Dès la septième année, les véhicules légers et utilitaires légers commencent à montrer des signes sérieux de fatigue. Le bilan 2025 de l’Organisme Technique Central est sans appel : sur 4,3 millions de contre-visites majeures, près de 79 % concernent des véhicules de plus de 10 ans. Pour les CV critiques, ceux mettant directement en danger la sécurité, le chiffre grimpe à 81 %. En clair, l’entretien courant n’est plus assuré, et les risques s’accumulent sur nos routes.
Pour les conducteurs, cela se traduit par des freins qui répondent moins, des suspensions fatiguées, et des systèmes électriques sensibles qui peuvent mal réagir au quotidien. L’âge n’est plus seulement un chiffre, c’est une alerte silencieuse sur la route.
Les utilitaires légers sous pression
Les VUL, eux, sont encore plus exposés. Ces véhicules de livraison parcourent quotidiennement de longs trajets en ville, chargés et soumis à des conditions extrêmes. Pourtant, leur maintenance est souvent négligée. Les chiffres parlent d’eux-mêmes : les VUL de moins de 4 ans ont déjà plus de 10 % de contre-visites, contre moins de 5 % pour les voitures particulières. Entre 7 et 10 ans, le taux grimpe à près de 20 %, et au-delà de 10 ans, il explose à presque 30 %, dont 1 à 2 % en critique.
À titre de comparaison, les poids lourds soumis à un contrôle annuel affichent seulement 10 % de CV. Les VUL, pourtant plus utilisés que jamais dans les centres-villes pour le « dernier kilomètre », restent contrôlés tous les deux ans, sans obligation stricte de contrôle anti-pollution complémentaire ni chronotachygraphe.

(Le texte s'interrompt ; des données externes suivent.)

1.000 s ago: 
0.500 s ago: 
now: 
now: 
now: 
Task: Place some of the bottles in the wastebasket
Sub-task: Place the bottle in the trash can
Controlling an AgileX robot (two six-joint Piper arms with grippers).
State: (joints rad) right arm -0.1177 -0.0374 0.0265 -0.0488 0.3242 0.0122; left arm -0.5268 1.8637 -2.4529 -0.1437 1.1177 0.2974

Résultat : un parc à haut risque qui circule presque librement.
Une réforme européenne en vue
La Commission européenne ne l’ignore pas. Le projet de Directive sur le contrôle technique, débattu dès avril au Parlement, propose un contrôle annuel pour tous les véhicules de plus de 10 ans. La France, qui figure parmi les exceptions, pourrait enfin harmoniser ses règles avec ses voisins.
Pour les VUL, un passage du contrôle tous les deux ans à un rythme 2/1/1, plus proche de celui des poids lourds, permettrait de sauver jusqu’à 1 850 vies par an et de réduire de 15 % la circulation des véhicules les plus polluants. C’est autant de sécurité et d’air plus pur, simplement en ajustant la fréquence des inspections.
Conclusion : vieillir sur la route, un luxe dangereux
Les chiffres de 2025 sont clairs : une voiture ou un VUL de plus de 10 ans n’est plus un véhicule comme les autres. La sécurité, la fiabilité et la pollution deviennent des enjeux majeurs. La mise en place d’un contrôle technique annuel apparaît non seulement nécessaire mais urgente.
Rouler vieux, oui, mais à condition de ne pas rouler dangereux. La balle est désormais dans le camp des décideurs français.